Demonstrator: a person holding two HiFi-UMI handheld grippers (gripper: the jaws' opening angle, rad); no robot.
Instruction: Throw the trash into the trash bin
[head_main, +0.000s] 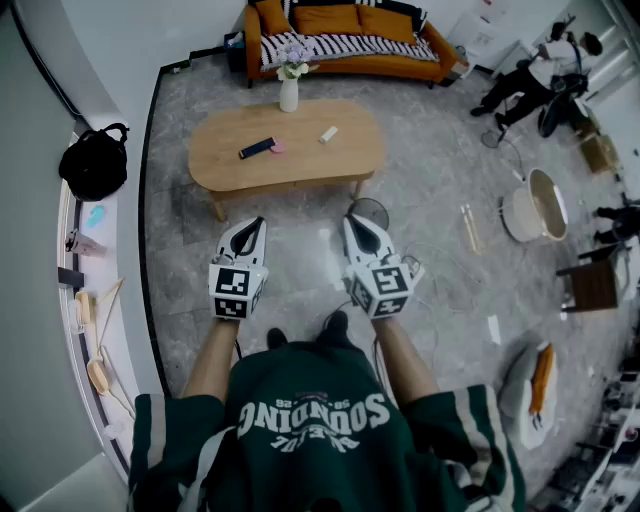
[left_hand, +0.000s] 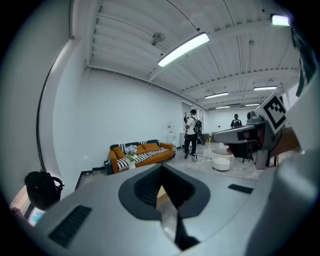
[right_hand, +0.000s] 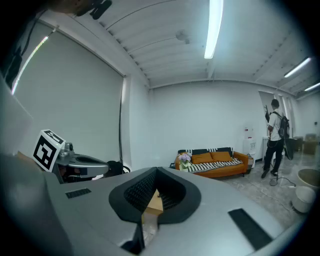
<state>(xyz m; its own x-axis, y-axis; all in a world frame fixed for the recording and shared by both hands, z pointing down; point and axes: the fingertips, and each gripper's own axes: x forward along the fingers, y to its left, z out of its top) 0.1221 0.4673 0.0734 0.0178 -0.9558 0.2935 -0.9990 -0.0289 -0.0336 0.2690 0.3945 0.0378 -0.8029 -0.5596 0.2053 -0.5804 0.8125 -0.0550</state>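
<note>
A wooden coffee table (head_main: 215, 155) stands ahead of me in the head view. On it lie a small white scrap (head_main: 328, 134), a pink bit (head_main: 278, 147) and a black remote-like bar (head_main: 257, 148). A dark round bin (head_main: 370, 210) stands on the floor by the table's near right leg, partly hidden behind my right gripper (head_main: 352, 220). My left gripper (head_main: 258, 222) is level with it, just short of the table's near edge. Both grippers point at the table with jaws together and nothing between them. The left gripper (left_hand: 161, 167) and the right gripper (right_hand: 156, 171) each show the table through a narrow slit.
An orange sofa (head_main: 345, 40) stands behind the table, and a white vase with flowers (head_main: 289, 92) on the table's far edge. A black bag (head_main: 95, 160) sits on the left ledge. A white tub (head_main: 535, 205), a dark chair (head_main: 590, 285) and a person (head_main: 530, 80) are at the right.
</note>
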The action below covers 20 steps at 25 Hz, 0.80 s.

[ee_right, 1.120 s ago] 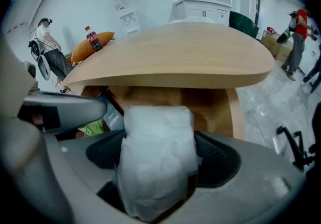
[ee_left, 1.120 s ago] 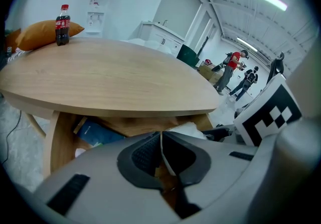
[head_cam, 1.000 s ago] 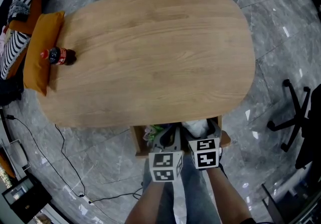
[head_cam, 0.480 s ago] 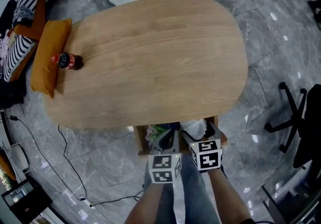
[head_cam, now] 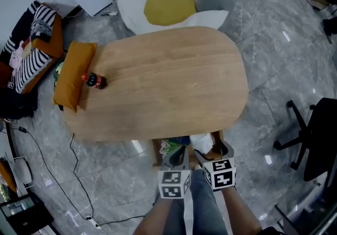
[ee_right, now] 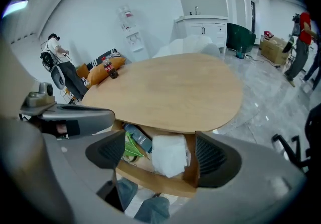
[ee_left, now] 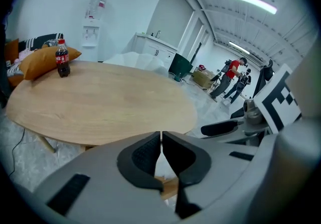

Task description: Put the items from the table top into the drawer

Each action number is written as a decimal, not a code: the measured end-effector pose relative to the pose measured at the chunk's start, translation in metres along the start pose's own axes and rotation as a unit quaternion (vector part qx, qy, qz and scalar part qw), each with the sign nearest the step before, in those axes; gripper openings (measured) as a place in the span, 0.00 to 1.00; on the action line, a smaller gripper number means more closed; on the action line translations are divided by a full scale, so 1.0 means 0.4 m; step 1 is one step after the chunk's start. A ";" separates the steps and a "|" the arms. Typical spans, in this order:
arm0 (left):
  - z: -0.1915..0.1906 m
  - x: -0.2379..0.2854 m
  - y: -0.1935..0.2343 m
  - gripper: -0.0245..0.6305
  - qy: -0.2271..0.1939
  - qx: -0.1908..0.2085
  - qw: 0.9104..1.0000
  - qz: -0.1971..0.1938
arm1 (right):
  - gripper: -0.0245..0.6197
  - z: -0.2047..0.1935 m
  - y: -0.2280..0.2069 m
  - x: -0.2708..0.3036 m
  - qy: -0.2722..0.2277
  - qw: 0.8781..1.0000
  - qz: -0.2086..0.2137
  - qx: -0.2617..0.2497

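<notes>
Left gripper (ee_left: pixel 161 136) clenched shut and empty; right gripper (ee_right: pixel 159 153) spread wide, gripping nothing, near the one open drawer (ee_right: pixel 155 182). One cola bottle (head_cam: pixel 95 80) stands at the table's (head_cam: pixel 168 81) far-left end, beside one orange cushion (head_cam: pixel 73 76). The drawer holds one white bundle (ee_right: pixel 170 155), one green item (ee_right: pixel 129 148) and one dark packet (ee_right: pixel 138 137).

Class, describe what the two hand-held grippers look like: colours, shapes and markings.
Both the left gripper and the right gripper have smooth grey bodies with two curved jaws lined by black ribbed pads. Each carries a white cube printed with black square markers.
</notes>
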<state>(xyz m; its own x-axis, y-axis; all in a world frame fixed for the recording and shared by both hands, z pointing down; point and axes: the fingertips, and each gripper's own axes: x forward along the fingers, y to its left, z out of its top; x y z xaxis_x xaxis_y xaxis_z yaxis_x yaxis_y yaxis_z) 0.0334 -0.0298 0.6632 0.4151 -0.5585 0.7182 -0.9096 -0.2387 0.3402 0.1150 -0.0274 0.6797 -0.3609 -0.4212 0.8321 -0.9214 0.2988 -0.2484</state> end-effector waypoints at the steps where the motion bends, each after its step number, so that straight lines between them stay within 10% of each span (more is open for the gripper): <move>1: 0.014 -0.015 -0.008 0.07 -0.004 0.002 1.000 -0.003 | 0.69 0.015 0.009 -0.017 -0.006 1.000 0.001 -0.001; 20: 0.335 -0.373 -0.173 0.07 -0.154 0.045 0.987 -0.011 | 0.69 0.316 0.162 -0.426 -0.152 0.983 0.017 -0.097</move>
<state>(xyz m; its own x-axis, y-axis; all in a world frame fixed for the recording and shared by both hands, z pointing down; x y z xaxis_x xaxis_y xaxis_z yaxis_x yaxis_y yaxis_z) 0.0322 -0.0364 0.4511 0.4213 -0.7644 0.4880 -0.9044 -0.3146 0.2881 0.0985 -0.0444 0.4592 -0.4439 -0.6362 0.6310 -0.8741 0.4623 -0.1489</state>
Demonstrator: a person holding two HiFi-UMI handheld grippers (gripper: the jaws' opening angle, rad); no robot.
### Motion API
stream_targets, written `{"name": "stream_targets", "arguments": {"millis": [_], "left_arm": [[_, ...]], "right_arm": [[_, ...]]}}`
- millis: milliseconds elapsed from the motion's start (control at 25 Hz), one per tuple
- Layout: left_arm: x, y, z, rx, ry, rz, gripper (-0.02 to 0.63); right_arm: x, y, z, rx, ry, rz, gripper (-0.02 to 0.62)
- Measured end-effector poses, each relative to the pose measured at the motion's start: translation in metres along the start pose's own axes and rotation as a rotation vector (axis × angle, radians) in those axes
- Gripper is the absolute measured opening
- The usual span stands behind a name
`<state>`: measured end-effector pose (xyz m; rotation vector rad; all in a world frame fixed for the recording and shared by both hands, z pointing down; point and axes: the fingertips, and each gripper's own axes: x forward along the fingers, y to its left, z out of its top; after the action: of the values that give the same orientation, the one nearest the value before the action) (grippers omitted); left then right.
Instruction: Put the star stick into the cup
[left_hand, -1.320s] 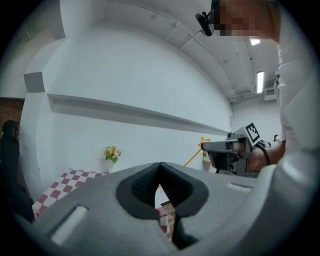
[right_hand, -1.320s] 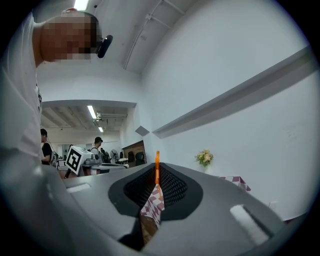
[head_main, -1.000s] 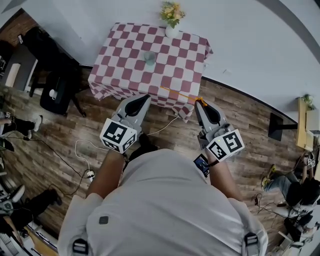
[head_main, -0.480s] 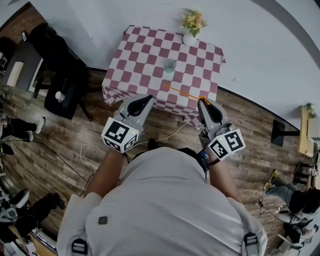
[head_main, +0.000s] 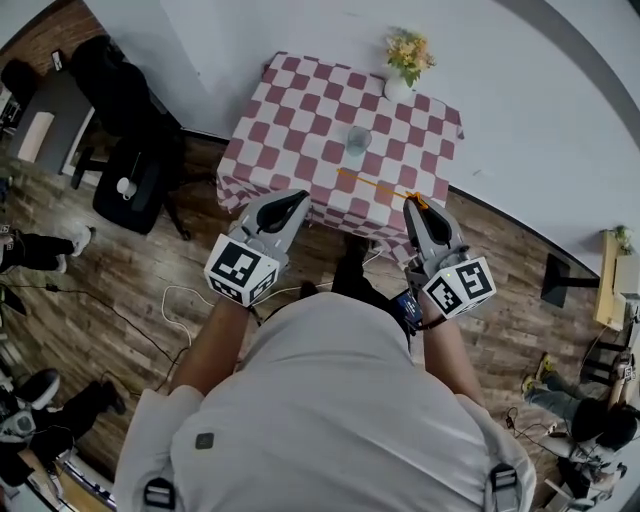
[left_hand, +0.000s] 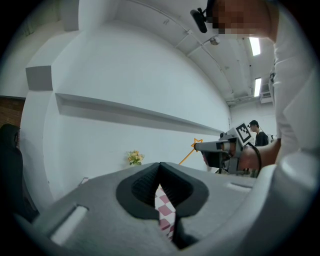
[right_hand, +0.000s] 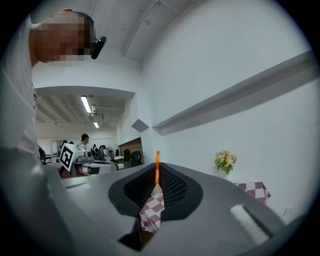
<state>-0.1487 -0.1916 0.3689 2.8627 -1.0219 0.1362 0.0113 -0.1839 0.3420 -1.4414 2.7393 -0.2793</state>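
Observation:
The star stick (head_main: 380, 186) is a thin orange rod, and my right gripper (head_main: 411, 203) is shut on one end of it at the table's near edge. The rod reaches left over the red-and-white checkered table (head_main: 300, 100). A pale glass cup (head_main: 358, 140) stands upright mid-table, just beyond the stick's free end. In the right gripper view the stick (right_hand: 157, 165) rises from between the closed jaws. My left gripper (head_main: 297, 197) is shut and holds nothing, level with the table's near-left edge. The left gripper view shows the star tip (left_hand: 196, 144) ahead of the right gripper (left_hand: 220, 146).
A white vase of yellow flowers (head_main: 405, 58) stands at the table's far edge against the wall. A black chair and bags (head_main: 125, 120) sit left of the table. Cables (head_main: 185, 300) lie on the wooden floor. People sit at the view's edges.
The table has slid rightward and closer in the head view as the person steps toward it. Both grippers keep their pose, the right still holding the stick.

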Motion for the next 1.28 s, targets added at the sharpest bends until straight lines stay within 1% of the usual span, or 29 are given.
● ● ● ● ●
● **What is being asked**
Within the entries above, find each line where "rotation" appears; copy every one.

● **Solved exercise**
Each action number is written as a decimal, not a code: the measured end-effector pose relative to the pose measured at the chunk's start, translation in metres along the start pose's own axes and rotation as a unit quaternion (vector part qx, qy, qz and scalar part qw), each with the sign nearest the step before, in those axes; gripper openings (measured) as a place in the span, 0.00 to 1.00; on the action line, a smaller gripper number means more closed; on the action line translations are divided by a full scale, so 1.0 means 0.4 m; step 1 is one step after the chunk's start. A ";" separates the steps and a "|" the arms. Typical spans, in this order:
- Measured end-effector poses, each relative to the pose measured at the motion's start: translation in metres along the start pose's own axes and rotation as a rotation vector (axis × angle, radians) in those axes
`<state>`: measured end-effector pose (xyz m; rotation vector rad; all in a world frame fixed for the recording and shared by both hands, z pointing down; point and axes: the fingertips, and each gripper's own axes: x forward along the fingers, y to its left, z out of its top; after the action: of the values that give the same orientation, the one nearest the value before the action) (grippers omitted); left then right.

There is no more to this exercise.